== Segment start ==

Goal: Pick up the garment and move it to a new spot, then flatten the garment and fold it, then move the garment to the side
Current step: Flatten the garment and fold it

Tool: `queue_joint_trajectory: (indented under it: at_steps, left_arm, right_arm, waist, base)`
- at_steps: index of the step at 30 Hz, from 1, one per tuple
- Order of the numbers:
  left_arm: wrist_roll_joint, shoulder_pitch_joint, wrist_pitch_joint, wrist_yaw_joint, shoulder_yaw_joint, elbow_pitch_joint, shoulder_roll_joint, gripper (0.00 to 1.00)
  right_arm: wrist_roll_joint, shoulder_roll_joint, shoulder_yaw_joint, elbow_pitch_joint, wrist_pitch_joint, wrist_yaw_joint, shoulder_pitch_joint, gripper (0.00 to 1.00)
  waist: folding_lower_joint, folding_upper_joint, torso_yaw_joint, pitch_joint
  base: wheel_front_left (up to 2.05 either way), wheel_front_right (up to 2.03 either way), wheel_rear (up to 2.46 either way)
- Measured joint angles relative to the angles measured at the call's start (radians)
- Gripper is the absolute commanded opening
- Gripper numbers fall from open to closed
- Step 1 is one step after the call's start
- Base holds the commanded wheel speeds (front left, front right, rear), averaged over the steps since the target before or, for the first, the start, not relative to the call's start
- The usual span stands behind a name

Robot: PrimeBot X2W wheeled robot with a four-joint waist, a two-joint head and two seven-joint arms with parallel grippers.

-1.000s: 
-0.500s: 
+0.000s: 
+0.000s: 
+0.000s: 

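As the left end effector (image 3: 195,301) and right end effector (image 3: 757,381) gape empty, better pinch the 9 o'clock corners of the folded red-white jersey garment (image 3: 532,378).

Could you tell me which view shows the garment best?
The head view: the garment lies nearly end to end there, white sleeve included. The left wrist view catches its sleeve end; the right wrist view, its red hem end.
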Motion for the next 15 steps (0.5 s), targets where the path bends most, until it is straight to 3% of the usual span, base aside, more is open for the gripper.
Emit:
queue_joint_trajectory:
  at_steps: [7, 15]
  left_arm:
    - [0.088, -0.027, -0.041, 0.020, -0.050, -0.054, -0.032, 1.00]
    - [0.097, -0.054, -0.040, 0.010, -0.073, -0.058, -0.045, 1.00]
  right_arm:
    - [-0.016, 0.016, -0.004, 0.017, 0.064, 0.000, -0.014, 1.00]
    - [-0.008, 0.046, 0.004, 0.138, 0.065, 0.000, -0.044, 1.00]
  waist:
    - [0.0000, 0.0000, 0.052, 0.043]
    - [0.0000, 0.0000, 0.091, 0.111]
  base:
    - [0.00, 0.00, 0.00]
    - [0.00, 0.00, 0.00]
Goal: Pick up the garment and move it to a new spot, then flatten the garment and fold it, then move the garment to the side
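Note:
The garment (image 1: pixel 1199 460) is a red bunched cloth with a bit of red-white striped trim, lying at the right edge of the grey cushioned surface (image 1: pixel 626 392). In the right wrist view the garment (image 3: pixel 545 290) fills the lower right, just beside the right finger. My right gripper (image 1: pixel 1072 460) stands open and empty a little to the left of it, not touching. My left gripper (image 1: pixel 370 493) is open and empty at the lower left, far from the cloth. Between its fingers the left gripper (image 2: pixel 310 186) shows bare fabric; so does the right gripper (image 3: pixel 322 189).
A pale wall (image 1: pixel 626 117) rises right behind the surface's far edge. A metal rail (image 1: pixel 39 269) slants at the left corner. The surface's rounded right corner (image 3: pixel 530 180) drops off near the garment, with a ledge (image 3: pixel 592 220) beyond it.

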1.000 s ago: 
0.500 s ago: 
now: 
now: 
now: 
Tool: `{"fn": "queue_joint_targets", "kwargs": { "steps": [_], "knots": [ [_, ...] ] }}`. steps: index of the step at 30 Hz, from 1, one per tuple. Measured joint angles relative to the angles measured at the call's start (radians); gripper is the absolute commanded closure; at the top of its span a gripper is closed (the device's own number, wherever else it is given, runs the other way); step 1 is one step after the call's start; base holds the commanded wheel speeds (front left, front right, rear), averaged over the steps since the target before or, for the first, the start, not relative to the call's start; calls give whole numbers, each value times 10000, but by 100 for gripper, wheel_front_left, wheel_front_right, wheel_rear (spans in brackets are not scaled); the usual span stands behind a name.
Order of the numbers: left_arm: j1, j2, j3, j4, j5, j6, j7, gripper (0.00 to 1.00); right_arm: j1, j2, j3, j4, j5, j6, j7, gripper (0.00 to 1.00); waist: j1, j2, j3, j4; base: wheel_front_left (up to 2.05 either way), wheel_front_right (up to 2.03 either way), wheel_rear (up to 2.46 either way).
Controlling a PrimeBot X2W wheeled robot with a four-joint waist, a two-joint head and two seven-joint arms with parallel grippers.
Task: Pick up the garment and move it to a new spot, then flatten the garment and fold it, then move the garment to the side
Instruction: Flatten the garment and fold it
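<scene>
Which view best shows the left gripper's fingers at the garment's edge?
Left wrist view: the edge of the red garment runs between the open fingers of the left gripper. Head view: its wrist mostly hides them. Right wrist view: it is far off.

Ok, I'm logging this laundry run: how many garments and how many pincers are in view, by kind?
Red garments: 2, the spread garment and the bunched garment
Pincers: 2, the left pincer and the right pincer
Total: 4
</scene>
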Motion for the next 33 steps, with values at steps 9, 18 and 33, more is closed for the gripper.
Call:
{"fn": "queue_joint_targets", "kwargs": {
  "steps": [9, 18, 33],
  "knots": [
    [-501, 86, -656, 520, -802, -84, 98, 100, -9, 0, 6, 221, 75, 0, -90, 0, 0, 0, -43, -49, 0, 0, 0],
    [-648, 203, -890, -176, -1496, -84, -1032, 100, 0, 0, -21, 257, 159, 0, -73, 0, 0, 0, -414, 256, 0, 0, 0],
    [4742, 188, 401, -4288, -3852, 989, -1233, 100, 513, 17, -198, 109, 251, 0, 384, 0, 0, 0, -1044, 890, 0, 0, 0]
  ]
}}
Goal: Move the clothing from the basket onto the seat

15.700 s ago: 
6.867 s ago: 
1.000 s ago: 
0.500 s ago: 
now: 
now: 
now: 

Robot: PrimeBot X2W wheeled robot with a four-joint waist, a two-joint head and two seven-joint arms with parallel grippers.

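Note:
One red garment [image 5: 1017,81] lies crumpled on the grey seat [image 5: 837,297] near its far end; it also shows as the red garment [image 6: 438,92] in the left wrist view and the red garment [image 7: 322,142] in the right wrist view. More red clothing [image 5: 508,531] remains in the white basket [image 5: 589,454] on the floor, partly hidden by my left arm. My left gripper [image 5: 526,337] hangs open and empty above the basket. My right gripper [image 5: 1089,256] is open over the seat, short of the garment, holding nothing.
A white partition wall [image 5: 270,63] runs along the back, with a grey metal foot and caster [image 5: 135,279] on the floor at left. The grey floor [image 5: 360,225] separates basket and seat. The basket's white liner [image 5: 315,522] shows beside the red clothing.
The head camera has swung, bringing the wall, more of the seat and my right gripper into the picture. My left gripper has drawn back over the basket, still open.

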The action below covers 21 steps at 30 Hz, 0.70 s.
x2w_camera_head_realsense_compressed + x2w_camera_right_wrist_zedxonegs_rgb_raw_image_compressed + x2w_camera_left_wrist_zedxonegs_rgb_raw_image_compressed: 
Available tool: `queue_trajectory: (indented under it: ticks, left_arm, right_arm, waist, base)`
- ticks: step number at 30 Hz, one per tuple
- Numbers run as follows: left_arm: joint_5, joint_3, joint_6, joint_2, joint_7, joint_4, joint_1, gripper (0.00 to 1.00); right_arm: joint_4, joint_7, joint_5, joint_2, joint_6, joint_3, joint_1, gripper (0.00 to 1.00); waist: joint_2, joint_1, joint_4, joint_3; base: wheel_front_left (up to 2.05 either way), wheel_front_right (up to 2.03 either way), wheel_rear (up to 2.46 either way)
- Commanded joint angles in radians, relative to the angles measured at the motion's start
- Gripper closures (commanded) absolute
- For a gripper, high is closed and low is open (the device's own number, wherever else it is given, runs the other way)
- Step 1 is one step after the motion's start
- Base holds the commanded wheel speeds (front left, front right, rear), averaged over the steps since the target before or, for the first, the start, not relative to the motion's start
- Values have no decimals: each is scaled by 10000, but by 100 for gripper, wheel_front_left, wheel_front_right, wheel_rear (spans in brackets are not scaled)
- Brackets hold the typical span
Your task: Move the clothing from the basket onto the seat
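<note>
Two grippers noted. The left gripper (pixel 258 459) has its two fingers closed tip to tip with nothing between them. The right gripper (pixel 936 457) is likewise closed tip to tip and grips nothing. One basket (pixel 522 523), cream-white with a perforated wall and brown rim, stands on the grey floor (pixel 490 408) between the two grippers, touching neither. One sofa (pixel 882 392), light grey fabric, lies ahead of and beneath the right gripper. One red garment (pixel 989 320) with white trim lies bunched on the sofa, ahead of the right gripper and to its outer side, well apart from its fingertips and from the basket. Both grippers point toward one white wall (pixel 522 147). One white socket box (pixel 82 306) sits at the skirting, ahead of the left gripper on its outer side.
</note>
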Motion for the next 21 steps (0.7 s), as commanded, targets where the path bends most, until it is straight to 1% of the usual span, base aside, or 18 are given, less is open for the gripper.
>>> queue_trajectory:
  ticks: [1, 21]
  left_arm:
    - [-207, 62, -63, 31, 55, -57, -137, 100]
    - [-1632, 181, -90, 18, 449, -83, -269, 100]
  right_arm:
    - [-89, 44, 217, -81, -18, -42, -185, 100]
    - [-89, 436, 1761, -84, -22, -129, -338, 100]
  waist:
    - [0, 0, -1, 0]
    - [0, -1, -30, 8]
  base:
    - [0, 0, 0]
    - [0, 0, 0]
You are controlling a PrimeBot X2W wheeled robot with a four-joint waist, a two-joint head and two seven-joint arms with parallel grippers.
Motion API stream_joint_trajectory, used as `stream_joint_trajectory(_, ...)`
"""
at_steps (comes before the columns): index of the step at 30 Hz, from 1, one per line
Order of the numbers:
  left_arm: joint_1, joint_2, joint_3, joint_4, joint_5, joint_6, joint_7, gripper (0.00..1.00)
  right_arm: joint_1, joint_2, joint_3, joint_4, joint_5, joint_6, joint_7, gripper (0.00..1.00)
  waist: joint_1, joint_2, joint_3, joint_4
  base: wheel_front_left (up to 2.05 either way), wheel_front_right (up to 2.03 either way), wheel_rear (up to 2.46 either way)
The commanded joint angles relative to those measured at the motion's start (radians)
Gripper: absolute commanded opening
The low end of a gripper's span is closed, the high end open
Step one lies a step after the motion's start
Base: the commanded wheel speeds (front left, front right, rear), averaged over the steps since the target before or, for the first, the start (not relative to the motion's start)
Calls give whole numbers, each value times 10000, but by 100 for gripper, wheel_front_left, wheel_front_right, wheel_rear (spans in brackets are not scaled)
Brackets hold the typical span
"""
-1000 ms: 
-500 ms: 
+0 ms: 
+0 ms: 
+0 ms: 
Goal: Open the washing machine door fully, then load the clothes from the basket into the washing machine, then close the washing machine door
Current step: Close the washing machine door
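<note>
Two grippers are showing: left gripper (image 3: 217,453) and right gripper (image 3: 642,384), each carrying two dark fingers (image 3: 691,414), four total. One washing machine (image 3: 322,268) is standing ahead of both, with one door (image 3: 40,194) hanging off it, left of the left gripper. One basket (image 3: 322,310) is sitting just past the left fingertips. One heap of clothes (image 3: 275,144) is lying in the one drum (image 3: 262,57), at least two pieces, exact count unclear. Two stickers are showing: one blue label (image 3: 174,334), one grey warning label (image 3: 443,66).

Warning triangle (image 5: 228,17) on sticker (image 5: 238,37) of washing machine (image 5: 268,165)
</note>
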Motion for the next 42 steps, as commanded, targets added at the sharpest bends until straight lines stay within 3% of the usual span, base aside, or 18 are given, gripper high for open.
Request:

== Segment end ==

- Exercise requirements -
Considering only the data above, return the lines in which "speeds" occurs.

- Solution to this exercise -
- Base holds the commanded wheel speeds (front left, front right, rear), averaged over the steps since the target before or, for the first, the start, not relative to the call's start
Tool: `{"fn": "queue_joint_targets", "kwargs": { "steps": [_], "knots": [ [_, ...] ] }}`. steps: index of the step at 30 Hz, from 1, one per tuple. Measured joint angles relative to the angles measured at the call's start (radians); gripper is the absolute commanded closure; at the top of its span a gripper is closed (the device's own number, wherever else it is given, runs the other way); step 1 is one step after the call's start; base holds the commanded wheel speeds (front left, front right, rear), averaged over the steps since the target before or, for the first, the start, not relative to the call's start; calls give whole numbers, each value times 10000, but by 100 for gripper, wheel_front_left, wheel_front_right, wheel_rear (spans in brackets are not scaled); the usual span stands behind a name.
- Base holds the commanded wheel speeds (front left, front right, rear), averaged over the steps since the target before or, for the first, the start, not relative to the motion's start
Base: the commanded wheel speeds (front left, front right, rear), averaged over the steps since the target before or, for the first, the start (not relative to the motion's start)

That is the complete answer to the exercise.